AtomicDisk: A Secure Virtual Disk for TEEs against Eviction Attacks

SGX-PFS is the state-of-the-art secure storage solution for Trusted Execution Environment (TEE). SGX-PFS uses Merkle Hash Trees (MHT) to achieve confidentiality, integrity, and freshness, and adopts a recovery journal to ensure crash consistency. Unfortunately, SGX-PFS is vulnerable to a new type of eviction attacks: a privileged adversary can capture transient on-disk states (referred to as snapshots), which are generated by cache evictions inside the TEE (invisible and unanticipated to the user) and can potentially result in security loopholes.

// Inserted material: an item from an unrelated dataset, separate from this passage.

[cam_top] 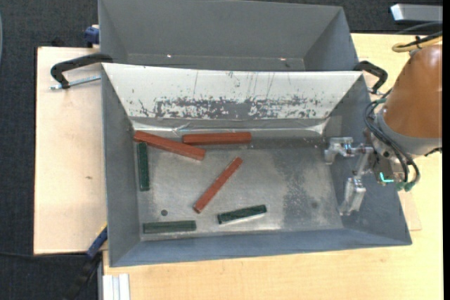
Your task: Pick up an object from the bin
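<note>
My gripper [343, 176] hangs by the bin's right wall, over bare floor, its fingers spread open with nothing between them. The loose things nearest to it lie well to its left. One is a dark green bar [242, 214] near the front wall. The other is a red-brown bar [218, 184] lying slantwise in the middle of the floor.
Two more red-brown bars [169, 144] [216, 139] lie along the back of the floor. A green bar [143, 166] stands along the left wall and another green bar [169, 226] lies at the front left. A small dark dot [164, 213] sits nearby.
</note>
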`<action>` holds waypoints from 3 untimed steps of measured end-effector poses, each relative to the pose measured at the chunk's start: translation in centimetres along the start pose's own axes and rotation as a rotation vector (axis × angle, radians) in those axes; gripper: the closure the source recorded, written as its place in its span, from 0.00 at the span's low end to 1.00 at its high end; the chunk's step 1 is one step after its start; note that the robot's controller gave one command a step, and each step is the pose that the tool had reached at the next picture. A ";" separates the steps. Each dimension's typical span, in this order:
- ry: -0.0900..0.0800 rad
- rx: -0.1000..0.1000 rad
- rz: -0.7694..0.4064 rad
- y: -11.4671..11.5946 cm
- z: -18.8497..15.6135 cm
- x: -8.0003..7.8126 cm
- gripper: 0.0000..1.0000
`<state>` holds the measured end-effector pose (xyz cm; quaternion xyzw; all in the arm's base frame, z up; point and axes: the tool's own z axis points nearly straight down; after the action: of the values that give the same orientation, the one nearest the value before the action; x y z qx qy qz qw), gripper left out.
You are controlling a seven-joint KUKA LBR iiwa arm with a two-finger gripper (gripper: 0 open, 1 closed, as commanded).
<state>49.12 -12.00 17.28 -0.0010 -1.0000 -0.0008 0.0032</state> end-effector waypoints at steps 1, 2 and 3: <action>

Snapshots are allowed mainly because neither the POSIX file system interface nor the block interface has constraints on the ordering and timing for the persistence of writes. To address this vulnerability, we propose a new security property called sync atomicity, which promises that all writes before a sync request are committed in an all-or-nothing manner. We further design a secure virtual disk (called AtomicDisk) by enhancing SGX-PFS. AtomicDisk achieves sync atomicity by introducing an internal commit operation, so that evicted (uncommitted) writes can be distinguished from synced (committed) writes, thus effectively preventing eviction attacks. We compare AtomicDisk to SGX-PFS with trace-driven workloads. SGX-PFS generates hundreds of thousands of snapshots being vulnerable to eviction attacks. In contrast, AtomicDisk correctly generates exactly one valid state (caused by a sync), while achieving better performance than SGX-PFS.